## EXERCISE:
Without omitting anything, write out the listing below precisely.
▬▬▬▬▬▬
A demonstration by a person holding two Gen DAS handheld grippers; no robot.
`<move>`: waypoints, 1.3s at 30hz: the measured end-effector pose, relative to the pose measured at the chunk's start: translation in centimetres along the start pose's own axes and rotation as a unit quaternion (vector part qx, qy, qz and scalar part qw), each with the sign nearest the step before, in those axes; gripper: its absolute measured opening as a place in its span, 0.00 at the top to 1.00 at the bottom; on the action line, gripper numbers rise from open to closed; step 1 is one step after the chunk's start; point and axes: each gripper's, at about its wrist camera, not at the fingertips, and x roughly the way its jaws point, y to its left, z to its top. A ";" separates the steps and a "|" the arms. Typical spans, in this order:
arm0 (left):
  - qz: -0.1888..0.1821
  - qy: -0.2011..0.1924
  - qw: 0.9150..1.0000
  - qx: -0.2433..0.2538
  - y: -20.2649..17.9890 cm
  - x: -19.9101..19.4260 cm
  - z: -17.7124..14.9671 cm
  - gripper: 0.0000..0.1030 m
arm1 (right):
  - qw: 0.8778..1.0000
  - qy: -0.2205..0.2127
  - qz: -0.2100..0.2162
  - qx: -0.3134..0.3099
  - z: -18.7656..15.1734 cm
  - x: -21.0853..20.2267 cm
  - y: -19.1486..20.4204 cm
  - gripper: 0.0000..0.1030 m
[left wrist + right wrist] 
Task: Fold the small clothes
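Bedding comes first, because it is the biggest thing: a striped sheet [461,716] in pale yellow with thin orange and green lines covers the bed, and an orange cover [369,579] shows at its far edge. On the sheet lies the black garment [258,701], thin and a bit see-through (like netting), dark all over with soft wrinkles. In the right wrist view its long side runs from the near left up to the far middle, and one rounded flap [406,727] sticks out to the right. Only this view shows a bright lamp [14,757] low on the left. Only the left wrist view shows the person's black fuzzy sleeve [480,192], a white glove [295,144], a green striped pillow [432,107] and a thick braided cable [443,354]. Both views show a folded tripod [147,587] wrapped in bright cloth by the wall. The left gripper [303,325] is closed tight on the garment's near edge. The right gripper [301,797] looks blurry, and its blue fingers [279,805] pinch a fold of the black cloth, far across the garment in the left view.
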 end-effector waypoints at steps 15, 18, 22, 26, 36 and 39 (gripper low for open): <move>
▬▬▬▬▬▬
## WRITTEN SOLUTION:
A demonstration by a person holding two Gen DAS handheld grippers; no robot.
`<move>`: waypoints, 1.3s at 30hz: the measured end-effector pose, relative to the pose measured at the chunk's start: translation in centimetres along the start pose's own axes and rotation as a unit quaternion (vector part qx, qy, qz and scalar part qw), each with the sign nearest the step before, in those axes; gripper: its absolute measured opening as a place in its span, 0.00 at the top to 1.00 at the bottom; on the action line, gripper numbers rise from open to closed; step 1 is one step after the chunk's start; point and axes: each gripper's, at about its wrist camera, not at the fingertips, and x roughly the way its jaws point, y to its left, z to its top. A ";" separates the steps and a "|" the arms. Typical spans, in this order:
arm0 (left):
  - qz: -0.1888..0.1821
  - qy: -0.2011..0.1924
  - qw: 0.9150..1.0000
  - qx: -0.2433..0.2538
  - y: -20.2649..17.9890 cm
  - x: -19.9101..19.4260 cm
  - z: -17.7124..14.9671 cm
  - gripper: 0.0000..0.1030 m
arm1 (right):
  - qw: 0.8778..1.0000
  - qy: -0.2205..0.2127
  - qz: -0.2100..0.2162
  - qx: -0.3134..0.3099
  - z: -18.7656..15.1734 cm
  - x: -21.0853..20.2267 cm
  - y: -19.1486..20.4204 cm
  - gripper: 0.0000..0.1030 m
[left wrist + right wrist] 
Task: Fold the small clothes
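Bedding comes first, because it is the biggest thing: a striped sheet [461,716] in pale yellow with thin orange and green lines covers the bed, and an orange cover [369,579] shows at its far edge. On the sheet lies the black garment [258,701], thin and a bit see-through (like netting), dark all over with soft wrinkles. In the right wrist view its long side runs from the near left up to the far middle, and one rounded flap [406,727] sticks out to the right. Only this view shows a bright lamp [14,757] low on the left. Only the left wrist view shows the person's black fuzzy sleeve [480,192], a white glove [295,144], a green striped pillow [432,107] and a thick braided cable [443,354]. Both views show a folded tripod [147,587] wrapped in bright cloth by the wall. The left gripper [303,325] is closed tight on the garment's near edge. The right gripper [301,797] looks blurry, and its blue fingers [279,805] pinch a fold of the black cloth, far across the garment in the left view.
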 end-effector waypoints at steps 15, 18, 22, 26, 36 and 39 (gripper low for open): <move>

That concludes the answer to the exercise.